Naomi Oreskes is a professor of the history of science and of earth and planetary sciences at Harvard University. Her writings have exposed the overwhelming scientific consensus about human-caused climate change, and drawn attention to corporate efforts to undermine this knowledge. Her new book, co-authored with Erik M. Conway, is The Big Myth: How American Business Taught Us to Loathe Government and Love the Free Market.

What is the single most important action you think the public, or a specific company or government, needs to take in the next year to advance the climate agenda?

Because the climate crisis is now upon us, for governments and business it is crucial not to be distracted by “solutions” that might work down the road but take too long to implement, and/or lock in fossil-fuel dependency. For citizens, we need to reject the claim that the climate crisis is best addressed by private sector innovation. Climate change is a market failure; history shows that the most effective solutions to market failure involve the “visible hand” of government. None of the major technological breakthroughs of recent history were produced by the “invisible hand” alone. They all involved a major component of government action in the marketplace. So we need to accept that government policy is essential to solving this problem.

What is a climate technology that isn’t getting the attention or funding it deserves?

Energy storage and grid integration need more attention. The safest, most available, and cost-effective energy solutions are solar and wind, but their usage is limited by intermittency. However, this can be addressed by energy storage. I’d like to see the Department of Energy’s National Laboratories system embark on a Manhattan Project-style effort to produce environmentally sound, cost-effective energy storage in the next five years. Intermittency can also be addressed by grid upgrades and grid integration.
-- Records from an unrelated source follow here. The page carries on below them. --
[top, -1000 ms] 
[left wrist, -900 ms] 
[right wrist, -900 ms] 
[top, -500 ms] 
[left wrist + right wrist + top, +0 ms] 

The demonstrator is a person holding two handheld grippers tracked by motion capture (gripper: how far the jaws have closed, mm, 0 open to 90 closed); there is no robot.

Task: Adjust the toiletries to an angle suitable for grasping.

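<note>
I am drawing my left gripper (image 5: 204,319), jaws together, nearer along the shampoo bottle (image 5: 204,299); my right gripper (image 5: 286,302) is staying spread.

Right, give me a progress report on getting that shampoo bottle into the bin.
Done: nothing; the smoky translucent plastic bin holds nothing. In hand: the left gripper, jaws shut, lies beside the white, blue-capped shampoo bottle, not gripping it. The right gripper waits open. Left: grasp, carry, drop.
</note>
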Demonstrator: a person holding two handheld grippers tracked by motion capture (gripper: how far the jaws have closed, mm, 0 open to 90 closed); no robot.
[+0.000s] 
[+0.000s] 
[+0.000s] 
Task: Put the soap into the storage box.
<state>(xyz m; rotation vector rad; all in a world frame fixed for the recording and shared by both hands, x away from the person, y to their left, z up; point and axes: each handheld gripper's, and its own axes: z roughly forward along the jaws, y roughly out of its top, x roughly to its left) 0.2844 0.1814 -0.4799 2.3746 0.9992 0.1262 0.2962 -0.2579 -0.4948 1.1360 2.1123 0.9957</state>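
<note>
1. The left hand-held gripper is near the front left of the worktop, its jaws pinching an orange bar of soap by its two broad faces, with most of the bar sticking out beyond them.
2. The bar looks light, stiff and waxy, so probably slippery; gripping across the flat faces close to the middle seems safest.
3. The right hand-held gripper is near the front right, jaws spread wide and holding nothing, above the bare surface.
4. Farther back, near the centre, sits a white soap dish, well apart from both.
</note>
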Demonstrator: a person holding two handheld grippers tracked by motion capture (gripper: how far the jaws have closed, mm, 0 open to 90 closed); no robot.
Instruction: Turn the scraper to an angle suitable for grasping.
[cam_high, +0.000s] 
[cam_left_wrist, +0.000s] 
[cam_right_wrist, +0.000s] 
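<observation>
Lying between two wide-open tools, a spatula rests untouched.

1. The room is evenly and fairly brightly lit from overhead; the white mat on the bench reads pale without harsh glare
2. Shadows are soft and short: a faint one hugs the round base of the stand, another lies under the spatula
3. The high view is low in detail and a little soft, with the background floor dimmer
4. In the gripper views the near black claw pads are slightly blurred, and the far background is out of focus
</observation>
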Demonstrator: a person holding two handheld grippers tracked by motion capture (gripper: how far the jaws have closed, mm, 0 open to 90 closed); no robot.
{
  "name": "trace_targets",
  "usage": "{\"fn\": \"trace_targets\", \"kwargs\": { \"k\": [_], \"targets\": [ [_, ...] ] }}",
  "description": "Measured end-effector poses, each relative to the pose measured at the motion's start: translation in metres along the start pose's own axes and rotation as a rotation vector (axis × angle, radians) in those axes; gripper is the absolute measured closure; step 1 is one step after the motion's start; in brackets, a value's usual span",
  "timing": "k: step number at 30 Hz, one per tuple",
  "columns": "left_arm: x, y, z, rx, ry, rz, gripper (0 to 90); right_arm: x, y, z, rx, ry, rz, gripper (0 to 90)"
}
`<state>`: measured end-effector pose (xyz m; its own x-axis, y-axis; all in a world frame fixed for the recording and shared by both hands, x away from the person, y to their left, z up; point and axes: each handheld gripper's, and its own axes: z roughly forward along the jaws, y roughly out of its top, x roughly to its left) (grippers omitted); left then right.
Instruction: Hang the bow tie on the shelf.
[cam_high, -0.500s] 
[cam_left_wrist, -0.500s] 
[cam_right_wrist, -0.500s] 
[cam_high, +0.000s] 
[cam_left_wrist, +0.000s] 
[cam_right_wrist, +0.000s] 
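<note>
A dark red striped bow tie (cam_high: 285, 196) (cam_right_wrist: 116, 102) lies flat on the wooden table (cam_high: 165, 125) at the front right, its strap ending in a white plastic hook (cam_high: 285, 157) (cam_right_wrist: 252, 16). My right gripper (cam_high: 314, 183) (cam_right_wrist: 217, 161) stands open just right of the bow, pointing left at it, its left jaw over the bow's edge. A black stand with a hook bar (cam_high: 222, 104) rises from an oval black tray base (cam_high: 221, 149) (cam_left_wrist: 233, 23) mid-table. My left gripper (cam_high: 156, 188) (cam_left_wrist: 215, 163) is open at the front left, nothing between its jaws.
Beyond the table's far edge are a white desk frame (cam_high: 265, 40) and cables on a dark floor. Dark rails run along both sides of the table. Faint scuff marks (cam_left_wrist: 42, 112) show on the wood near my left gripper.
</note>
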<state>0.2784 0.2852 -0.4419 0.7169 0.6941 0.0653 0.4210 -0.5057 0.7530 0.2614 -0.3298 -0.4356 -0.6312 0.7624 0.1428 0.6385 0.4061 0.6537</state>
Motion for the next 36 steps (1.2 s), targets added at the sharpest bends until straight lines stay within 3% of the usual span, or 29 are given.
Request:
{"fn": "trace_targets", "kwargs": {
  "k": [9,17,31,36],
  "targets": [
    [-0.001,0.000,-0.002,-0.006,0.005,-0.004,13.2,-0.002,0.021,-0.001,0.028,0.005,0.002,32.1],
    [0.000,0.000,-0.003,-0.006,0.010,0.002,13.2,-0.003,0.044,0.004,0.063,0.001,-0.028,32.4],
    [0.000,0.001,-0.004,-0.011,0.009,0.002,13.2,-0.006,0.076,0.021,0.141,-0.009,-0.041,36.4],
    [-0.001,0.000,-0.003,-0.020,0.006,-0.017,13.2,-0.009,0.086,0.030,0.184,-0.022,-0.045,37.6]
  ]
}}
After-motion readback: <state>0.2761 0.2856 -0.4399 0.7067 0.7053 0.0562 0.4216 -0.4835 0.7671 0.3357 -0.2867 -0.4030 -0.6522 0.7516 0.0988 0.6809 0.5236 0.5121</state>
When we think about renewables in isolation, intermittency is a problem. But if we consider the country as a whole, we realize that, at any given moment, somewhere in the country, the sun is shining or the wind is blowing, so we can solve intermittency by moving power across high voltage power lines. The federal government built most of our existing rural electricity grid in the 20th century through the Rural Electrification Agency; it could now build the 21st century equivalent. This would also bring jobs and economic activity to rural America.

Where should climate activism go in the next year?

It will be crucial to build on the framework established in the U.S. Inflation Reduction Act to accelerate the transition to renewable energy. This will include opposing infrastructure that will lock in fossil-fuel energy for decades to come and carbon capture and storage projects that are adjuncts to fossil-fuel production. It will also be crucial not to allow new forms of denial to take hold. We are already seeing examples, such as the false claim that off-shore wind kills whales and that restrictions on gas stoves are the latest excuse by liberals to control our lives and deny our freedom. Scientists will have to work with climate activists to block the spread of such misleading narratives.